Stored records:
#####

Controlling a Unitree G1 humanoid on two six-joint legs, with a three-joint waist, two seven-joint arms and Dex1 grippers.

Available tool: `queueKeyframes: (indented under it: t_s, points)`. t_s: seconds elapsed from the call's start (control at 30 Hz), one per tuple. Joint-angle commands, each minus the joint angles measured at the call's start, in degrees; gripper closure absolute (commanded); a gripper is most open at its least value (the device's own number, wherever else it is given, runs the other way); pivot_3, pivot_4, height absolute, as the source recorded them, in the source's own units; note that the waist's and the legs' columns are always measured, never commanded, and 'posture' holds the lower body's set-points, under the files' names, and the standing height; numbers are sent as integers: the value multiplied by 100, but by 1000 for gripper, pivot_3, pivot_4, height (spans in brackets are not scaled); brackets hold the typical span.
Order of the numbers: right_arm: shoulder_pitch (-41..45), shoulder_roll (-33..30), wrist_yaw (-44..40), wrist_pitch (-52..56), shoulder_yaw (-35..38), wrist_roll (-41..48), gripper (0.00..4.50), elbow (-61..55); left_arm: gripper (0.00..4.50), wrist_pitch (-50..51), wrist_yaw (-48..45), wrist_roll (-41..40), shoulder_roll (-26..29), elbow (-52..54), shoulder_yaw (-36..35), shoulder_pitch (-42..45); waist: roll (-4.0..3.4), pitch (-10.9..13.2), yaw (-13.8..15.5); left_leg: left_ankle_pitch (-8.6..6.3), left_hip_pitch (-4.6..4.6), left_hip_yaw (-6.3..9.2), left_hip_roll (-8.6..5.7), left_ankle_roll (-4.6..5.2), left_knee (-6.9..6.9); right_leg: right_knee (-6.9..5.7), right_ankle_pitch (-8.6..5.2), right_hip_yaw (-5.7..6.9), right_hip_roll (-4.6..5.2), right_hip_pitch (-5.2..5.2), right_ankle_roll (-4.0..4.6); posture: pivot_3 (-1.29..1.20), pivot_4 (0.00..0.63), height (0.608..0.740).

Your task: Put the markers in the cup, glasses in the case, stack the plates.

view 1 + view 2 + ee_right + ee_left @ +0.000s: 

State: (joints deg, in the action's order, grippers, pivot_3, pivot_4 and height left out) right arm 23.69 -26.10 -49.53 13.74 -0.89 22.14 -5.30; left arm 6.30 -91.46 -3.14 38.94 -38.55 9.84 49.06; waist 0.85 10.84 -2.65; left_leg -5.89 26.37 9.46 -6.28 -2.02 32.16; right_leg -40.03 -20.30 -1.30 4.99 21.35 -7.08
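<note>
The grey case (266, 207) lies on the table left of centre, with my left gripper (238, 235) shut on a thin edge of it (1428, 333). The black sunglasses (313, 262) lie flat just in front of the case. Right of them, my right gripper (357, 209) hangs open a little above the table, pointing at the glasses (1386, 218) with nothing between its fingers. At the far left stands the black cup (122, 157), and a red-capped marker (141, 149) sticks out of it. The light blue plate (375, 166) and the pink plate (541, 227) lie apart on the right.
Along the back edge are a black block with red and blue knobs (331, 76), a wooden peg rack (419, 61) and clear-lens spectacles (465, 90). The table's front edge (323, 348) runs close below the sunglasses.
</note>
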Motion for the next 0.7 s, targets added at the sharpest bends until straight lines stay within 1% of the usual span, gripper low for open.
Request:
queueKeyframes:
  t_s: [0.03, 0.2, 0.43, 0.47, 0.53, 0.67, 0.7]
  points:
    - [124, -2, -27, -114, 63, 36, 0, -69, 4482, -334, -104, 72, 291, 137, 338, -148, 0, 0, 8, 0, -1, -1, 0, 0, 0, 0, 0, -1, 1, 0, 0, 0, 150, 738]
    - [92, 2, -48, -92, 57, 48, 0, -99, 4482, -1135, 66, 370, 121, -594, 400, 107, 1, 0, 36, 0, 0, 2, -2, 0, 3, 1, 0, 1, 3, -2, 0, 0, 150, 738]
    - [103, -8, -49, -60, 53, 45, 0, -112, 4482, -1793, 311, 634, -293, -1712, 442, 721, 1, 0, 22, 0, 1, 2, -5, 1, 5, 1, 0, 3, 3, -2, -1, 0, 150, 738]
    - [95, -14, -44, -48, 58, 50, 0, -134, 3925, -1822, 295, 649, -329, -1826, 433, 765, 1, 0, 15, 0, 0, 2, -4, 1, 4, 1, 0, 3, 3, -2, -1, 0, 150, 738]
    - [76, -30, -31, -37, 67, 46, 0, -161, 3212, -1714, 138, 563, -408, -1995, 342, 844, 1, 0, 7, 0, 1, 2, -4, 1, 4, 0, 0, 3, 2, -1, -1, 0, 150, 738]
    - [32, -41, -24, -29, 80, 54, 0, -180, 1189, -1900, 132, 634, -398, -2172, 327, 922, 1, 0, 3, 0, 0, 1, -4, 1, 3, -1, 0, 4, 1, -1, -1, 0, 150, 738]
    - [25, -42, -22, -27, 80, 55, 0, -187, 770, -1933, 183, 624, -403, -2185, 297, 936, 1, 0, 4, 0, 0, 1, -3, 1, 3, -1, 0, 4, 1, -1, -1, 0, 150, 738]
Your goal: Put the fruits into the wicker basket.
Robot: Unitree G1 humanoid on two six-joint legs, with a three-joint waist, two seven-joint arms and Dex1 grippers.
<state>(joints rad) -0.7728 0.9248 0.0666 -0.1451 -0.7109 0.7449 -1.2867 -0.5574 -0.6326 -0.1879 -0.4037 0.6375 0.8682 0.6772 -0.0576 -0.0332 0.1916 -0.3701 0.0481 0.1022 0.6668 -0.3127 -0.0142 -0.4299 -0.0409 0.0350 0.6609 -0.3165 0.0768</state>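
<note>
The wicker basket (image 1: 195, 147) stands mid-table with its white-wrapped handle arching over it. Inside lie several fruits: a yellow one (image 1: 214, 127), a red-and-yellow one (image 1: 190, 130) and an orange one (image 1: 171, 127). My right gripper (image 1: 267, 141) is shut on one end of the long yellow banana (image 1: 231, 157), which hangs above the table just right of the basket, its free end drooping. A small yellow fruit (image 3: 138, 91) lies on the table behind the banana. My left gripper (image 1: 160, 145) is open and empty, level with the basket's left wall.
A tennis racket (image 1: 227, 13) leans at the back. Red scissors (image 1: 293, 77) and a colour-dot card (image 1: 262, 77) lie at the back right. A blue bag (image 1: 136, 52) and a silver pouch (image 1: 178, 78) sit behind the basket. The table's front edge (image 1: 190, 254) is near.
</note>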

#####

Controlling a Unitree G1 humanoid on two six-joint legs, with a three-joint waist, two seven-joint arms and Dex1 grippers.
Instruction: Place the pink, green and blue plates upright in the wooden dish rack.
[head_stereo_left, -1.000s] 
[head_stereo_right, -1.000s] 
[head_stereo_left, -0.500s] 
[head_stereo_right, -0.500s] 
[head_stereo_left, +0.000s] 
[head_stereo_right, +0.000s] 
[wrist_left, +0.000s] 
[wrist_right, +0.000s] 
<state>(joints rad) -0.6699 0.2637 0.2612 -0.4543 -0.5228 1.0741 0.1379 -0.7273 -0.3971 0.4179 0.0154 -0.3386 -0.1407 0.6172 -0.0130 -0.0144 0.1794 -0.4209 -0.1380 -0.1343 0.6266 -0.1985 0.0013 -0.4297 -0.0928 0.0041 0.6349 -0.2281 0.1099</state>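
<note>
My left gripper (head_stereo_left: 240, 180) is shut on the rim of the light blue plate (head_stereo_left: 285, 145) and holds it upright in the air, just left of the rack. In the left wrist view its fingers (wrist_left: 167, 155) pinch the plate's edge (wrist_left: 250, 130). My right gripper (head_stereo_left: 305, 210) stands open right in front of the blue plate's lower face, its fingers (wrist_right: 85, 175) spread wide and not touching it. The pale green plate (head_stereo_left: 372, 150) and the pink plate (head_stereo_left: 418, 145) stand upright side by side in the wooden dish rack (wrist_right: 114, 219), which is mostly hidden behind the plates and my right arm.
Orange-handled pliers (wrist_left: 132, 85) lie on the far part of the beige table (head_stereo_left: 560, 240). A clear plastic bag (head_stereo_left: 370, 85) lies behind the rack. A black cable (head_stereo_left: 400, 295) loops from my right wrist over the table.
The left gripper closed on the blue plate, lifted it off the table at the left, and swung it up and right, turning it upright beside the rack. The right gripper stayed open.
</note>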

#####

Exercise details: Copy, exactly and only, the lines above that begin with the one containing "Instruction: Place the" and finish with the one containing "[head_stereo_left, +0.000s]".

Task result:
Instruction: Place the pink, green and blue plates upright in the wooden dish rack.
[head_stereo_left, -1.000s] 
[head_stereo_right, -1.000s] 
[head_stereo_left, -0.500s] 
[head_stereo_right, -0.500s] 
[head_stereo_left, +0.000s] 

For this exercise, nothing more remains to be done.